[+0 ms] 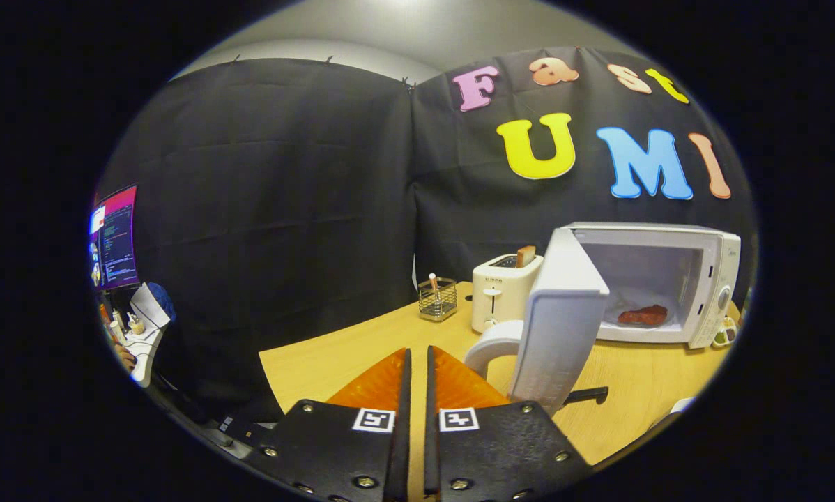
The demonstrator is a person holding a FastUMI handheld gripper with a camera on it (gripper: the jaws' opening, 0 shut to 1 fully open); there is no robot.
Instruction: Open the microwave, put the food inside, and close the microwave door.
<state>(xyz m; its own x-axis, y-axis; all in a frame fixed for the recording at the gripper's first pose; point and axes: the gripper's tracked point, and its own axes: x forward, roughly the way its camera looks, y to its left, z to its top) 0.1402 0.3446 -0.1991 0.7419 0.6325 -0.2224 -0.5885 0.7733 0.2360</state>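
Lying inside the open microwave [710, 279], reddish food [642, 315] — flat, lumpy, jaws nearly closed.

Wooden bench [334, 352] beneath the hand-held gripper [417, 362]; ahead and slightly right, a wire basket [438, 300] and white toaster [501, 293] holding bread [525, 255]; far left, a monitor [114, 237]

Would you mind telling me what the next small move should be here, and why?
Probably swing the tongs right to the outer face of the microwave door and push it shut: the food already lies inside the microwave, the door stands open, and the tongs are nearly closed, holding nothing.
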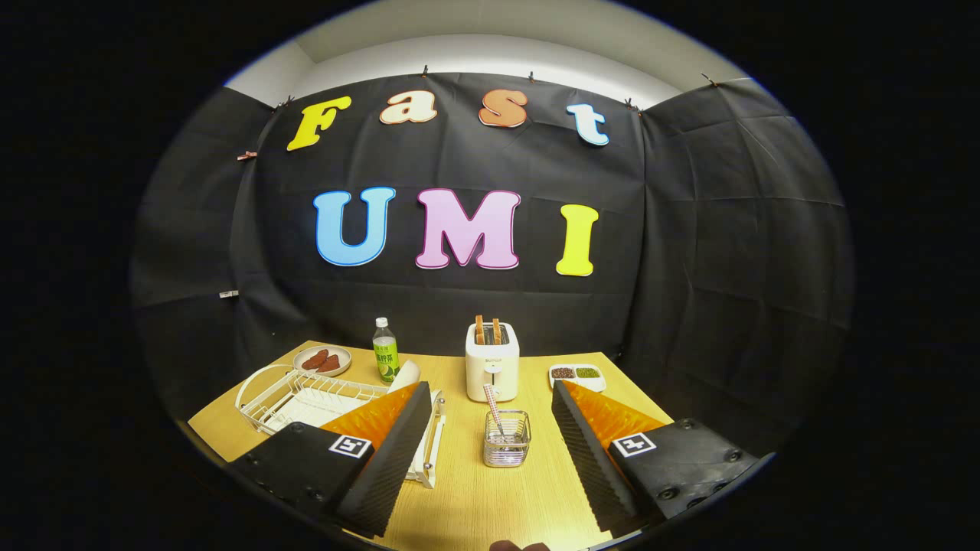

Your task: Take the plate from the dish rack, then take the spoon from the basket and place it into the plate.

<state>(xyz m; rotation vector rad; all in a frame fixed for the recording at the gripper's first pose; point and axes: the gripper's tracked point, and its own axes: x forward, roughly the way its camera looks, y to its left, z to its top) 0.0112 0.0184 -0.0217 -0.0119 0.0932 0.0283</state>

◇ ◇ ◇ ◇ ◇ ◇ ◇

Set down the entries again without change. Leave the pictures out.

[+0 ms] 
The demonstrator is a person holding a FastUMI handheld gripper with a camera on it (gripper: the jaws' opening, 0 shut to 1 fully open); there is no robot.
Instruction: Open the microwave, put the food inside, and close the microwave door.
<state>(xyz m; its own x-axis, y-axis; all in a frame fixed for the recording at the gripper's first pose; point and axes: the gripper's tracked point, and its own axes: x forward, roughly the way its camera looks, y to its left, z to its top) 0.1402 0.3446 -0.1991 0.7419 0.6325 -0.2224 -0.5885 0.7733 0.2360</state>
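Lying inside the open microwave [710, 279], reddish food [642, 315] — flat, lumpy, jaws nearly closed.

Wooden bench [334, 352] beneath the hand-held gripper [417, 362]; ahead and slightly right, a wire basket [438, 300] and white toaster [501, 293] holding bread [525, 255]; far left, a monitor [114, 237]

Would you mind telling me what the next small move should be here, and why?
Probably swing the tongs right to the outer face of the microwave door and push it shut: the food already lies inside the microwave, the door stands open, and the tongs are nearly closed, holding nothing.
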
Your task: Take the plate from the dish rack, then take the spoon from the basket and place it into the plate.

<state>(xyz m; rotation vector rad; all in a frame fixed for the recording at the gripper's first pose; point and axes: the gripper's tracked point, and its own axes: x forward, roughly the way its camera looks, y to its left, z to its top) 0.0112 0.0184 -0.0217 -0.0119 0.0932 0.0283</state>

No more output is expected here.